Noch einmal also darf die Sinnferne hohe Wellen schlagen – und Schulig kriecht als oinkender Seehund Robbie auf dem Skateboard über die Bühne, entsteigt mit strenger Heldenmiene der Trommel einer Betonmischmaschine. Gaedt zieht sich noch einmal unentwegt aus im Strip der tausend Herrenschlüpfer; er schleicht boshaft feixend durch das Publikum und sucht sich Opfer. Noch einmal muss eine Zuschauerin auf die Bühne, um sich mit Messern bewerfen zu lassen.

Dieses Mal heißt sie Tanja und fürchtet sich nicht. Noch einmal muss ein Zuschauer her, um sich von der großen Turban-Maschine der Tierschau einwickeln zu lassen – dieses Mal heißt er Bernd, er darf den Riesenturban aufbehalten bis zum Ende der Show. Und die enthemmten Zuschauer tanzen dazu den Sitzpogo. So grell und überspannt wie in all den Jahren gelingt es der Kleinen Tierschau auch in ihren Abschiedsshows, selbst den schlechtesten Witz in einen Knaller zu verwandeln, mit Pathos, Einfallsreichtum, Energie und unvergleichlicher Miene dem gesunden Menschenverstand ins Gesicht zu lachen. Gaedt und Schulig haben ein großes Repertoire, in dem sie kramen, aus dem sie immer neue schräge Streiche hervorziehen – der Abschied der Tierschau kommt jetzt im 35. Jahr ihres Bestehens. Als die fünf hübschen Girls, die stets um sie sind, schließlich mit Pauken aufmarschieren, steht auf den Instrumenten noch groß die 30 vom letzten Tierschau-Jubiläum.

Erfindungen aus dem Land der Tüftler

Die verwegenen Kostüme, die großen Bauten, die aberwitzigen Erfindungen waren ihre Markenzeichen, schließlich kommen Gaedt und Schulig ja aus diesem Land der Tüftler. Bei ihrem Abschied bleibt die Tierschau aber eher bescheiden. Dennoch gibt es ein Wiedersehen mit einigen Höllenmaschinen früherer Tage: Gaedt kurvt im Mikro-Chopper über die Bühne oder paddelt im Gummiboot über die Zuschauerfinger hinweg. Ein dröhnender Motor zerfetzt Klopapierrollen und Kissen, während Schulig auf der elektrischen Zahnbürste einen Glamrock-Klassiker improvisiert.

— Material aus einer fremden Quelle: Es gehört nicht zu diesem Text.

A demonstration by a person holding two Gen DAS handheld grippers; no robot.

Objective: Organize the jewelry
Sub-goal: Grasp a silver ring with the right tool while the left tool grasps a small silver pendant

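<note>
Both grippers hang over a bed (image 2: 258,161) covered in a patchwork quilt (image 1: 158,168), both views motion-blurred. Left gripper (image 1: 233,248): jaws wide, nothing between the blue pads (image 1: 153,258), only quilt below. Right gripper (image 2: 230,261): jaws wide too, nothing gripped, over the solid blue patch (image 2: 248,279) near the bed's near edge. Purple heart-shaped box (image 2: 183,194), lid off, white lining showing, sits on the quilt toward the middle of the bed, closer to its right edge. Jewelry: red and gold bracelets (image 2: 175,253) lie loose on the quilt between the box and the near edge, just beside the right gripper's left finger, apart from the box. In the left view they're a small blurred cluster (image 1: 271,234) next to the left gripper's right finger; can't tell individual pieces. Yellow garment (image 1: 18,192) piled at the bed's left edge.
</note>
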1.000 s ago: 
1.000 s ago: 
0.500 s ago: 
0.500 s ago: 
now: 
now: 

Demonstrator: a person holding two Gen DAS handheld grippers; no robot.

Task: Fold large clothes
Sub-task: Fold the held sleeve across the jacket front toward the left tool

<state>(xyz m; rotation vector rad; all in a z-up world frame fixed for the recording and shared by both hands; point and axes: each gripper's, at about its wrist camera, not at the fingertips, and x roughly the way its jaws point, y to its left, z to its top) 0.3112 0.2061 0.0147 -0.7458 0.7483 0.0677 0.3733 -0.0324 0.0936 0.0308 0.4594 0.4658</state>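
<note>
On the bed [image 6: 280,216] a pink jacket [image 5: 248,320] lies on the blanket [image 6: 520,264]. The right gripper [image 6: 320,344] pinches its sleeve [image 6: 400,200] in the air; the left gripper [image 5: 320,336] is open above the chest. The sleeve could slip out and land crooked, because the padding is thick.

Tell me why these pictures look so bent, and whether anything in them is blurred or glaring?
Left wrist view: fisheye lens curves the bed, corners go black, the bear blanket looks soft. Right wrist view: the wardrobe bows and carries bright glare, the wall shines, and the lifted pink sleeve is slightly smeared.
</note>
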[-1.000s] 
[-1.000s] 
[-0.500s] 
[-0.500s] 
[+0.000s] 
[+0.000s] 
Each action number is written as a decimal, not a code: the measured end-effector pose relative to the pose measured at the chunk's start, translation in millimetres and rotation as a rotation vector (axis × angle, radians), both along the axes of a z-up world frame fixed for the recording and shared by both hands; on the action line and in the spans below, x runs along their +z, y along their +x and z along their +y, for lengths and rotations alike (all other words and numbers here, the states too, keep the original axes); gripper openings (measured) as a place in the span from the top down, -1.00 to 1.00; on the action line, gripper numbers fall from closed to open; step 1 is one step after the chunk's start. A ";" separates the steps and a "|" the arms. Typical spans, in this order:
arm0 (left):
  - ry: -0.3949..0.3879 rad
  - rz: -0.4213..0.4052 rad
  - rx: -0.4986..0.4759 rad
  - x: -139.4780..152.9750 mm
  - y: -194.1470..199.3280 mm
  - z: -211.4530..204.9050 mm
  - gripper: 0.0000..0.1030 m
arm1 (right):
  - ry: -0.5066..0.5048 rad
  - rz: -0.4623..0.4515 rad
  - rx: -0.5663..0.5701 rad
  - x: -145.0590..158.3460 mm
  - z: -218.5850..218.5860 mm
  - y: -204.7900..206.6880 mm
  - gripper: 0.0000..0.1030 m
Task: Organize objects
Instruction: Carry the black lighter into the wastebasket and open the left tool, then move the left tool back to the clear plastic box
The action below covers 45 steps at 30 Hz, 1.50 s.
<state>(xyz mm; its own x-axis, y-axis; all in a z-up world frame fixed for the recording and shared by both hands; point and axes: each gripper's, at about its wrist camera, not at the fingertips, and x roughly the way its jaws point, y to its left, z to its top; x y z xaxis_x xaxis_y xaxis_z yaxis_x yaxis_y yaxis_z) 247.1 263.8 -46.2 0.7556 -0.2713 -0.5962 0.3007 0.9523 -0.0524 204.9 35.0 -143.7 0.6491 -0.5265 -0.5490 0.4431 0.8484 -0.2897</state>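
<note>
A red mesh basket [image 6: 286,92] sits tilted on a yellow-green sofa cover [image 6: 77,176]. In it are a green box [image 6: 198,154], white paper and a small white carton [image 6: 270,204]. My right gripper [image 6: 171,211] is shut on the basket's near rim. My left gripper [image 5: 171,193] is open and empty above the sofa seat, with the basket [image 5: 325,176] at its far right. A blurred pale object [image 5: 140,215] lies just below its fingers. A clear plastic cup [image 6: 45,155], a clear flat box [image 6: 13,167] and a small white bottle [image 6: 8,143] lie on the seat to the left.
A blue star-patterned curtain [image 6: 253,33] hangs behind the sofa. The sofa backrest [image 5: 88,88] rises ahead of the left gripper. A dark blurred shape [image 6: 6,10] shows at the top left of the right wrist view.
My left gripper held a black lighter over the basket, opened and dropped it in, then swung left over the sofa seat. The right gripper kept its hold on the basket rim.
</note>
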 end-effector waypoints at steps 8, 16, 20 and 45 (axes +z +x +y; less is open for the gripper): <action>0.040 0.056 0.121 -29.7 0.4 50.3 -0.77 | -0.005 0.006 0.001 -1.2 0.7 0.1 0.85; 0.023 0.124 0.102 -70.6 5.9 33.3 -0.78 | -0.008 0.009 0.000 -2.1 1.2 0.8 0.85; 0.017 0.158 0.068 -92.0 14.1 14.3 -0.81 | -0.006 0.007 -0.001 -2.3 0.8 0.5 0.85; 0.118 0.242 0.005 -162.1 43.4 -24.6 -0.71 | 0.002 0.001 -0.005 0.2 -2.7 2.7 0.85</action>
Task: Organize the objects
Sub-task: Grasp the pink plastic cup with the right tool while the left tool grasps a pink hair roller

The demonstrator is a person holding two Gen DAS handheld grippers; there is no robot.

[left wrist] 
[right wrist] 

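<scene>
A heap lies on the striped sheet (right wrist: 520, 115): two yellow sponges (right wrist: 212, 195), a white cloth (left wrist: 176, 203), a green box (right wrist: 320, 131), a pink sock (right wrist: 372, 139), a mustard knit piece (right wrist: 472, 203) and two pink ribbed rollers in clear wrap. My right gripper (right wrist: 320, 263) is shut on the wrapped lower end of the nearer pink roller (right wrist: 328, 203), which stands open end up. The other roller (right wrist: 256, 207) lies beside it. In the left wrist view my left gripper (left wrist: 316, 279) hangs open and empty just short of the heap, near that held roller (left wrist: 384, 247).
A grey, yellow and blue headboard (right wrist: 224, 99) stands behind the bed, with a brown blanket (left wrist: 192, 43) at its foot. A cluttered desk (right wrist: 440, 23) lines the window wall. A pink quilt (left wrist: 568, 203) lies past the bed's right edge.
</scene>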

Am Scheideweg entsinnt sich der schwäbische Größenwahn seiner schlichten Wurzeln: Noch bevor Gaedt, Mantel und Schulig 1981 ihr erstes Programm vorstellten – „Das Programm des Jahrhunderts“ –, steppten, ulkten und musizierten sie etwa auf der Königsstraße. Nun turnen sie noch einmal als Salamander Lurchi umher, in leuchtend überspannten Kostümen, ausgebüxt aus der früheren Schuhzentrale in Kornwestheim – „oh mein Freund, du bist nicht ganz! Am Hinterteil fehlt dir der Schwanz!“

Kein Mann für eine Nacht

Sie spielen Cowboy in himmelblauen Rodeohosen, drohen mit Countrymusik, rappen unter dem grünen Tirolerhütchen und versuchen sich des Schwäbischen zu entwöhnen, mit Akupunktur und der Schwabolette, dem Schwabenpflaster. Es will ihnen nicht gelingen – der Kehrwisch auf dem Scheitel bleibt für die Tierschau der einzig mögliche Irokesenschnitt. Den Grund für ihren Abschied behalten die Clowns für sich – nur eines ist klar: Müde sind sie nicht. Obwohl Gaedt zugibt: „Ich bin kein Mann für eine Nacht – I hab die Kondition nemme.“ Oder wenn Schulig in Schwimmflossen durch das Scheinwerferlicht tappst, betreten dreinschaut und murmelt: „Da bin i jetzt 57 – und so verdien’ I mei Geld!“ Vielleicht werden Gaedt und Schulig ihren Lebensabend ja damit verbringen, weiße Tiefspüler zu züchten? Die letzten frei lebenden Exemplare dieser Gattung haben sie sich gesichert – Gaedt zischt auf einer Kloschüssel vorbei. Die Kleine Tierschau darf nicht gehen, ohne ihre größten Erfolge noch einmal gespielt zu haben. Silberne Gitarren, feuerspeiende Saxofone, ein Sousafon, das sich um Schulig wickelt – sie haben alles dabei. Die Mädchen tanzen hocherotisch in ihren indischen Kostümen, und Gaedt singt ein letztes Mal, von tiefenpsychologischer Einsicht beseelt: „Sie hatte gestern keinen Sex – und das seit Jahren.“ Wer um 1989 herum Gaby hieß, der wird die Kleine Tierschau nie vergessen . . .

Alle drei Aufführungen an diesem Samstag und Sonntag sind restlos ausverkauft.